Bountiful (unplanted) gourd harvest
At 96 years old, former Rappahannock News editor Sarah Latham normally leaves gardening to others.
She gets her exercise picking up the small branches and sticks in the fall from trees in her Amissville yard. She became fascinated this summer, however, by a surprise plant that sprouted in her compost pile. It soon proceeded to take over a corner of the yard, with 25 to 40 foot vines in all directions.
What on earth was it?
Wouldn’t you know the spreading vines eventually yielded more than 170 gourds, surely making Sarah the undisputed if not unintended Rappahannock County champion of gourd growers.
Sarah started working for the Rappahannock News in August 1956. She stayed about twenty-five yearsShe did not start as editor, of course, instead helping gather news and selling advertising. But it wasn’t long before she became editor. She did everything — you name it she did it — wearing many assorted hats. Sarah snapped photos, answered phone calls, wrote stories, set type on the linotype machine, traveled to Warrenton, Culpeper and Front Royal to solicit advertising, ran the press, packaged papers for mailing, delivered papers to post offices, handled the accounting, sent out the bills. She loved the job and did it well.
Of course, she had her helpers — usually there was a staff of 4. At one point, it was Sarah, Mr. Many, Emily Miller and Louie Miller, who was in high school.

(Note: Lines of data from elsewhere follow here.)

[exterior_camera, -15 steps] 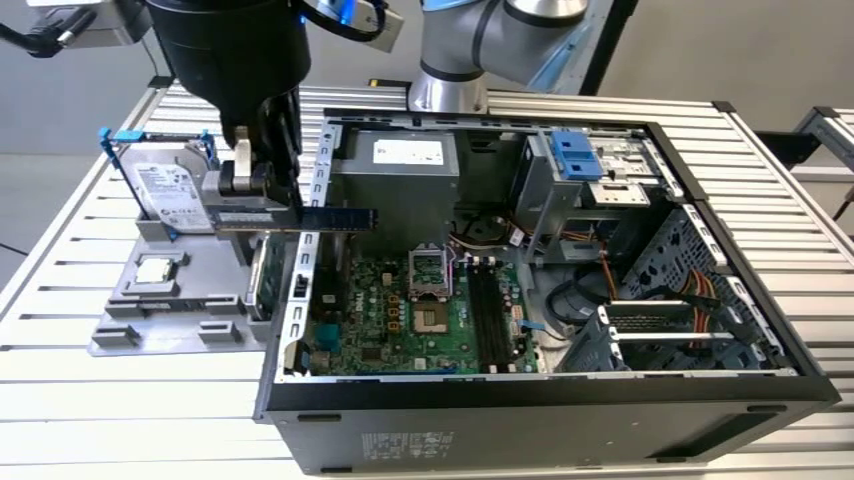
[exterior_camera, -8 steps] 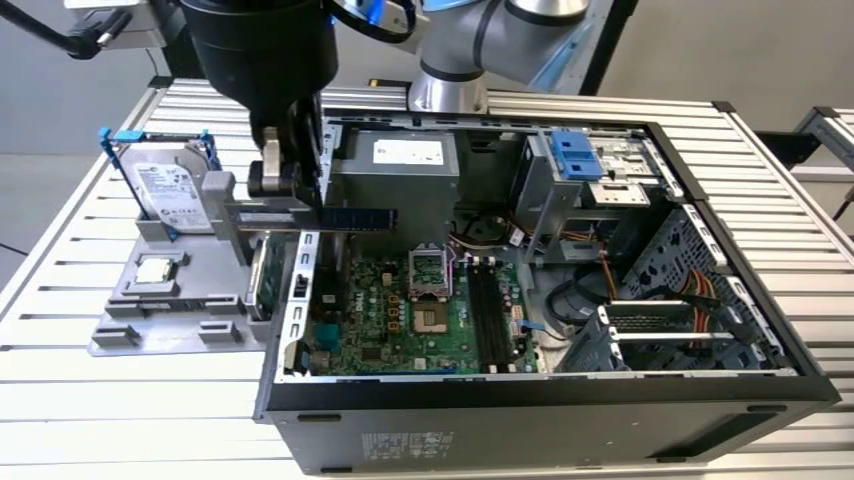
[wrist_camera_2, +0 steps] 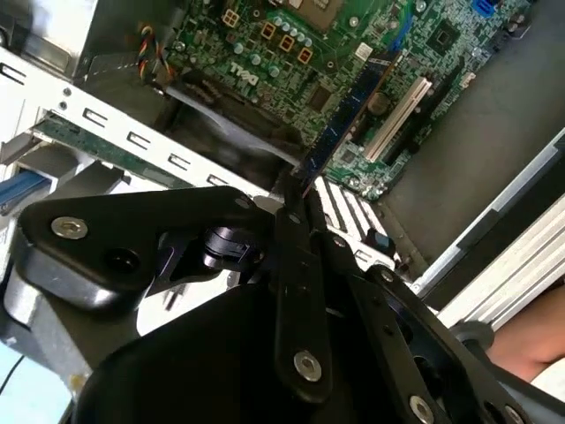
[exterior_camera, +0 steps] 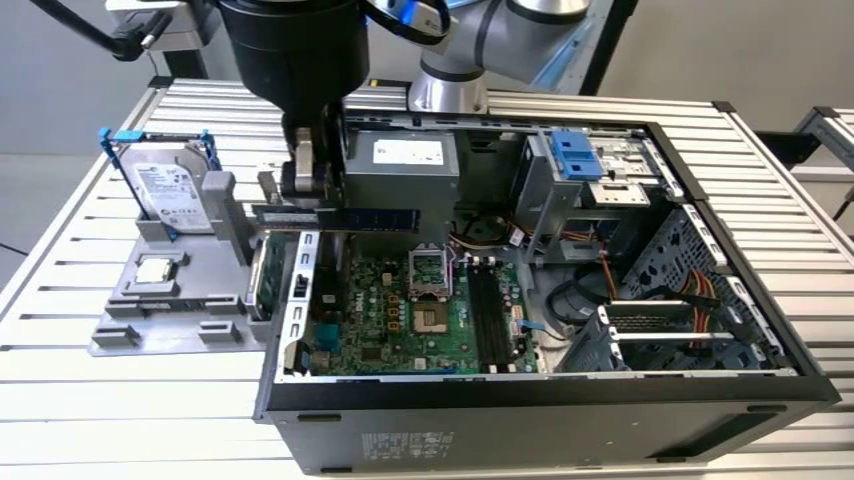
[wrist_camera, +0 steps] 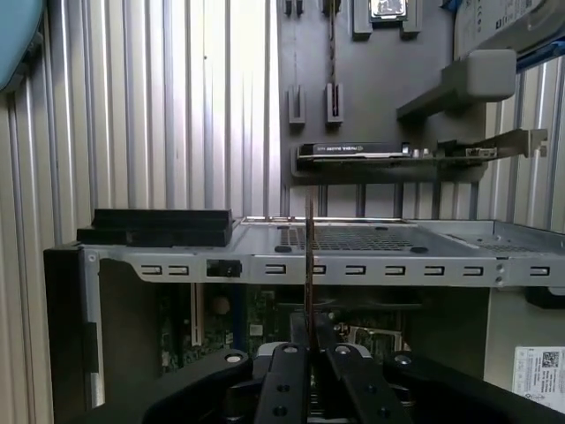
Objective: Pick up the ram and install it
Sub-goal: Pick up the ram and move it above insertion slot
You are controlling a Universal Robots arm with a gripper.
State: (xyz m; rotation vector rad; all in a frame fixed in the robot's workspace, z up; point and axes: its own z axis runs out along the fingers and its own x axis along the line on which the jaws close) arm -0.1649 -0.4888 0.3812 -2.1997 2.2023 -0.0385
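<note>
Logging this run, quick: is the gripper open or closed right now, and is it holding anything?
Gripper: shut on the ram, holding it over the open computer case.

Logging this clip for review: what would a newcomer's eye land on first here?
The black gripper holds a long, thin bluish-dark ram stick level above the open black computer case, near its edge at the exterior view's left. Beside the case, a grey parts tray carries a silver hard drive.
</note>
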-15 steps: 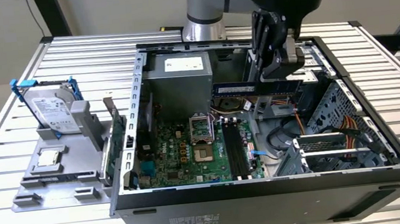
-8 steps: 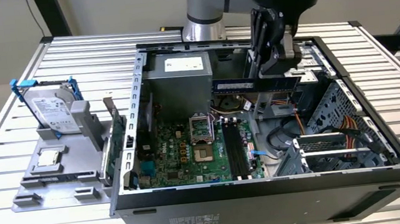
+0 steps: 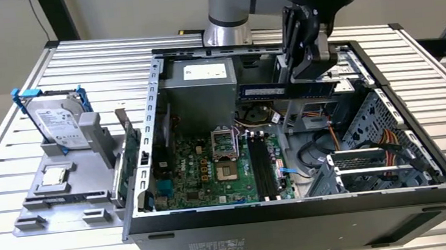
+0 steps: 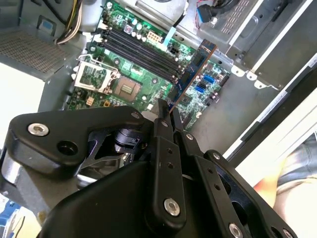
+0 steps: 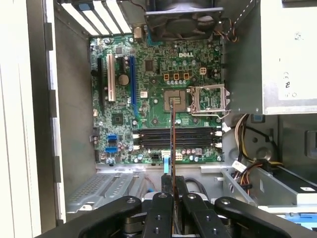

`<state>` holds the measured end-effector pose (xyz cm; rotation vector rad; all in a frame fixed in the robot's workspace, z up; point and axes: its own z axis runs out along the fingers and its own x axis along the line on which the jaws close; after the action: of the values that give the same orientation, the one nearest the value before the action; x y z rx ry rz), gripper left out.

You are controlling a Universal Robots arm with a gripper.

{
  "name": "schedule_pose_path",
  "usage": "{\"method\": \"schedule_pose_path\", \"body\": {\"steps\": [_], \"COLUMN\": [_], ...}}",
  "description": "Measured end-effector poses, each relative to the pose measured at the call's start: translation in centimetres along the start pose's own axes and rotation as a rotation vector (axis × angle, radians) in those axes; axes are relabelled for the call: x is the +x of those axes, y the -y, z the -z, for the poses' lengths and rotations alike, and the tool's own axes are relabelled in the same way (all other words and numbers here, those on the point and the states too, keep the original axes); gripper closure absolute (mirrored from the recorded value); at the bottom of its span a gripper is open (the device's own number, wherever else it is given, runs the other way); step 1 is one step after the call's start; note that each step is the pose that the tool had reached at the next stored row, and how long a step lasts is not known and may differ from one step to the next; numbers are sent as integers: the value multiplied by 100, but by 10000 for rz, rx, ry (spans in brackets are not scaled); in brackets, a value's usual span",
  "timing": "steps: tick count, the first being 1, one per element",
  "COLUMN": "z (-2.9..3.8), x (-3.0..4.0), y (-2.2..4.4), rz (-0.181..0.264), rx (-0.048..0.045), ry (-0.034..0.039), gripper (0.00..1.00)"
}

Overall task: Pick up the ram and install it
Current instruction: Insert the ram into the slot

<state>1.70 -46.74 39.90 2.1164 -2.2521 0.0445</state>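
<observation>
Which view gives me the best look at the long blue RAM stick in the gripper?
The exterior view: the long blue RAM stick shows its whole flat face. In the second wrist view the stick is oblique; in the first wrist view, edge-on.

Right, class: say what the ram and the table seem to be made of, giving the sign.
The ram: thin blue circuit board, probably fibreglass laminate, matt, with dark chips in a row. The table: seemingly aluminium, silver-grey, ribbed slats with a dull sheen.

Held ram [image 5: 172,139] end, seemingly behind fingers [image 5: 161,218]
</observation>
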Motion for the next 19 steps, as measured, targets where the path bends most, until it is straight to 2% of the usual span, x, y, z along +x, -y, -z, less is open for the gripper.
{"method": "schedule_pose_path", "body": {"steps": [15,19], "z": [0,0], "x": [-2,-2], "y": [5,6], "rz": [-11,-147], "rx": [0,-9], "ry": [1,3], "gripper": [100,100]}}
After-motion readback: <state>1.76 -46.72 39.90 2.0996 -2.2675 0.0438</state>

She would usually have a high school student working there and learning the trade. Sometimes she had a graduate from Gallaudet University in Washington, D.C., on the staff.
Sarah was one amazing lady that kept the news flowing in our community. Thank you Sarah for you dedicated long hours you gave to our newspaper. And enjoy the gourds.
Trinity Tom, et al.
Annie: How about my advertising campaign? Let’s plaster these photographs of our scarf-wearing friends all over Vogue, Cosmopolitan and Vanity Fair. Charities will be helped because the scarves will fly off the shelves.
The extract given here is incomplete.